According to some reputable sources, these are SUPER healthy broths that will provide many health benefits.

One of my favorite go-to guys is Dr. Mercola. Click here for Dr. Mercola’s thoughts on the benefits of homemade bone broths. He states, “Broth or stock plays an important role as it’s easily digestible, helps heal the lining of your gut, and contains valuable nutrients.”

Consuming bone broth can speed up the healing process from a cold or illness. Author of Gut And Pyschology Syndrome (The GAPS Diet) Dr. Natasha Campbell-McBride states, “Bone broth is excellent for “healing and sealing” your gut”.

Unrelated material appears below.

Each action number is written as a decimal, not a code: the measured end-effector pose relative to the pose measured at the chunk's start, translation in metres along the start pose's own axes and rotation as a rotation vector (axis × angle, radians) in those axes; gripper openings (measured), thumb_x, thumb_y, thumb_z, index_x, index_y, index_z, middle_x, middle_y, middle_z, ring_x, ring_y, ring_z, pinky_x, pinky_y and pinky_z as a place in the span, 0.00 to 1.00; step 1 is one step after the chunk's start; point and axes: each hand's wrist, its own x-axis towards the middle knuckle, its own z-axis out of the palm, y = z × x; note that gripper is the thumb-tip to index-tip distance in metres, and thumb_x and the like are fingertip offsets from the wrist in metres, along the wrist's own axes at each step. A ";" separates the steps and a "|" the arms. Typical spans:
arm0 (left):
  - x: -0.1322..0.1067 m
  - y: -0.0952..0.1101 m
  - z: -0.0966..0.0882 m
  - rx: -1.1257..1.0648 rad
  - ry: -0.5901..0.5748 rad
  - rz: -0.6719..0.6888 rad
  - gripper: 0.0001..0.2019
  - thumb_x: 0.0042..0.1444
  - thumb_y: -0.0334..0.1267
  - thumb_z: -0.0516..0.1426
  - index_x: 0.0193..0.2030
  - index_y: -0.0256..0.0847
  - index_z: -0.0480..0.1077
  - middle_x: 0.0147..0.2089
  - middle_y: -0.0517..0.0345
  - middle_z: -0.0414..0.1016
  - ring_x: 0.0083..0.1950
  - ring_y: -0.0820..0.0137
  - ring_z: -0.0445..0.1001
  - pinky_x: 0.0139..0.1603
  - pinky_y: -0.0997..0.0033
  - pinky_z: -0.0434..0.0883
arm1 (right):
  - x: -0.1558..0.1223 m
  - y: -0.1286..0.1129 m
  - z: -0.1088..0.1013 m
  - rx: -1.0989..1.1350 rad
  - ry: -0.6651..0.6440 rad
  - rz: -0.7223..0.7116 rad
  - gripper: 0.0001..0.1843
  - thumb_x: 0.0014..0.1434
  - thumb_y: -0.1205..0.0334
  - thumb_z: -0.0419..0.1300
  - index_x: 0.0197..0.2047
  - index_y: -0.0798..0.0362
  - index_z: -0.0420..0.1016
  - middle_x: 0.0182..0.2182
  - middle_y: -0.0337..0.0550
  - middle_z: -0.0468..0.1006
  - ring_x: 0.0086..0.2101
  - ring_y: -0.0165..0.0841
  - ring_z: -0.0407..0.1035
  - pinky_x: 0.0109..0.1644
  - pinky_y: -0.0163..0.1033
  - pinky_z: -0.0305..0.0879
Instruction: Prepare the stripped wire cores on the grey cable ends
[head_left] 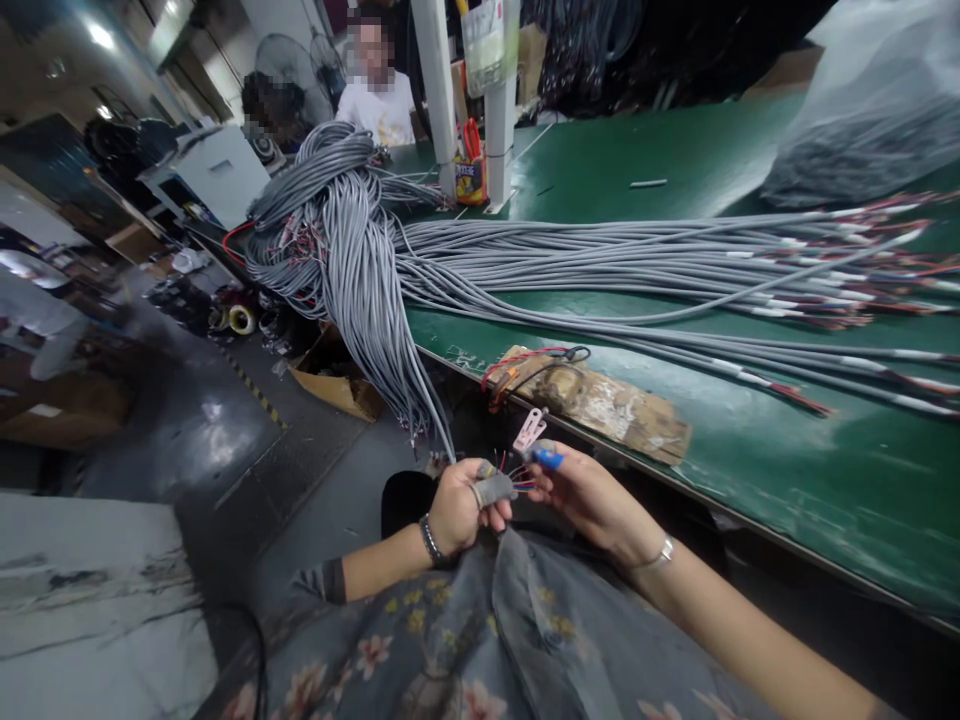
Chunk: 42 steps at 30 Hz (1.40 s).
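One left hand point(459, 505), one right hand point(592, 500), two wristbands point(430, 540), one wooden board point(630, 410), one counter point(787, 500), grey cables point(367, 250) too many to count

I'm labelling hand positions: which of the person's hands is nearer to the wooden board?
Right. The right hand is just below the wooden board in the picture; the left hand is farther away, to its lower left.
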 end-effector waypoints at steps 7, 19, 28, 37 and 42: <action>0.001 0.009 0.006 -0.079 -0.013 -0.017 0.17 0.36 0.48 0.63 0.19 0.37 0.64 0.14 0.59 0.69 0.11 0.79 0.61 0.11 0.80 0.51 | 0.017 -0.006 0.000 -0.054 -0.021 -0.066 0.22 0.44 0.41 0.65 0.29 0.52 0.74 0.20 0.37 0.68 0.20 0.27 0.58 0.24 0.35 0.61; 0.012 0.017 0.012 -0.140 -0.031 -0.061 0.16 0.32 0.45 0.63 0.18 0.37 0.63 0.13 0.60 0.68 0.09 0.78 0.60 0.09 0.80 0.49 | 0.026 -0.005 0.011 -0.059 0.069 -0.166 0.31 0.38 0.30 0.62 0.29 0.52 0.74 0.22 0.39 0.71 0.22 0.30 0.62 0.26 0.37 0.61; 0.012 0.012 0.010 -0.069 -0.017 -0.086 0.18 0.33 0.49 0.63 0.19 0.37 0.63 0.13 0.60 0.67 0.10 0.79 0.59 0.10 0.80 0.49 | 0.027 -0.002 0.014 0.036 0.089 -0.165 0.25 0.43 0.36 0.63 0.28 0.51 0.74 0.21 0.38 0.72 0.22 0.30 0.63 0.26 0.36 0.61; -0.001 0.009 0.007 -0.047 0.012 -0.041 0.18 0.35 0.49 0.63 0.19 0.37 0.64 0.14 0.60 0.68 0.11 0.80 0.60 0.11 0.79 0.52 | 0.019 -0.003 0.010 0.037 0.030 -0.109 0.22 0.49 0.38 0.59 0.30 0.50 0.74 0.25 0.40 0.73 0.23 0.31 0.64 0.29 0.38 0.64; 0.000 0.015 0.012 -0.102 0.020 -0.035 0.18 0.34 0.49 0.64 0.19 0.37 0.65 0.14 0.60 0.68 0.11 0.79 0.61 0.11 0.79 0.52 | 0.021 -0.003 0.011 0.001 0.070 -0.214 0.21 0.46 0.40 0.64 0.29 0.51 0.74 0.22 0.38 0.71 0.23 0.29 0.61 0.29 0.37 0.62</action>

Sally Fallon, a co-author of the popular “Nourishing Traditions” cookbook says, “Stock contains minerals in a form the body can absorb easily—not just calcium but also magnesium, phosphorus, silicon, sulfur and trace minerals. It contains the broken down material from cartilage and tendons–stuff like chondroitin sulphates and glucosamine, now sold as expensive supplements for arthritis and joint pain.”  

Sally Fallon also wrote this article “Broth is Beautiful” for the Weston Price Foundation.

 


 

Making Chicken or Turkey Broth

Ingredients:

  • Organic, pasture raised chicken or turkey  (whole or parts, + leftover long bones (legs), or just some meaty bones, the carcass and gizzards)
  • Optional: add onions, garlic, and celery if desired for more flavor
  • Clean filtered water to fill pot about 3/4 full (1/2 – 3/4 gallon or so)

Directions:

  1. Bring to a boil and reduce heat to low and simmer with cover for about 2 – 2 1/2 hours.
  2. Remove meat and return bones and add more water to simmer on low for approximately 3-4 more hours, checking to be sure the water/broth level is at least covering the bone(s)… about 3/4 full.
  3. Remove bones and put broth in jars. Keeps in the fridge about 5-6 days.

 

Alternately, if you don’t have a lot of time to watch over this process:

  1. Put it all into a crockpot on the high setting overnight or when you head out for work in the morning. Be sure to have the water level at about 3/4 full.

IMG_6466

 

TIP: You can let it cool and freeze portions in quart or pint sized jars*, OR you can freeze in ice cube trays (once frozen you can put all the frozen broth cubes in a freezer ziplock type baggie- toss one or two into dishes calling for added broth).

Can be seasoned to taste and served as a broth or add veggies for a delicious, healthy soup.

* If freezing in jars; be sure to NOT have lid screwed on tight and leave about 1-2 inches at the top for expansion as it freezes. Once it’s frozen, then go back and tighten the lid.

cartoon-bone

Making Beef Bone Broth

I like to take the bone (one works well), roast it in a low heat oven (250 degrees) for about 2 hours. Before putting it in the oven, I’ll slice an onion in thick slices, put some coconut oil in the bottom of a pyrex pan and arrange the onions in it, and then I set the bone on top of the onions. I call it “done” when the onions are browned but not burnt which takes about 1 3/4 – 2 hours.

Then I put all the roasted onions and the beef bone into a deep pan with water and simmer for about 3-5 hours.

Ingredients (into the deep pot of water):

  • Organic, grass-fed long marrow or knuckle beef bones
  • Optional: add onions, garlic, and celery if desired for more flavor
  • Clean filtered water to cover (1/2 gallon or so to start)

Directions:

  1. Put it all in a deep pot on low heat for approximately 3-5 more hours, checking to be sure the water/broth level is at least covering the bone(s)… about 3/4 full.
  2. Remove bones and put broth in jars. Keeps in the fridge about 5-6 days.

 

Alternately, if you don’t have a lot of time to watch over this process:

  1. Skip the roasting part, and put it all into a crockpot on the high setting overnight or when you head out for work in the morning. Be sure to have the water level at about 3/4 full. You can add onion, celery for making a soup base.

TIP: You can let it cool and freeze portions in quart or pint sized jars*, OR you can freeze in ice cube trays (once frozen you can put all the frozen broth cubes in a freezer ziplock type baggie- toss one or two into dishes calling for added broth).

* If freezing in jars; be sure to NOT have lid screwed on tight and leave about 1-2 inches at the top for expansion as it freezes. Once it’s frozen, then go back and tighten the lid.

Can be seasoned to taste and served as a broth or add veggies for a delicious, healthy soup.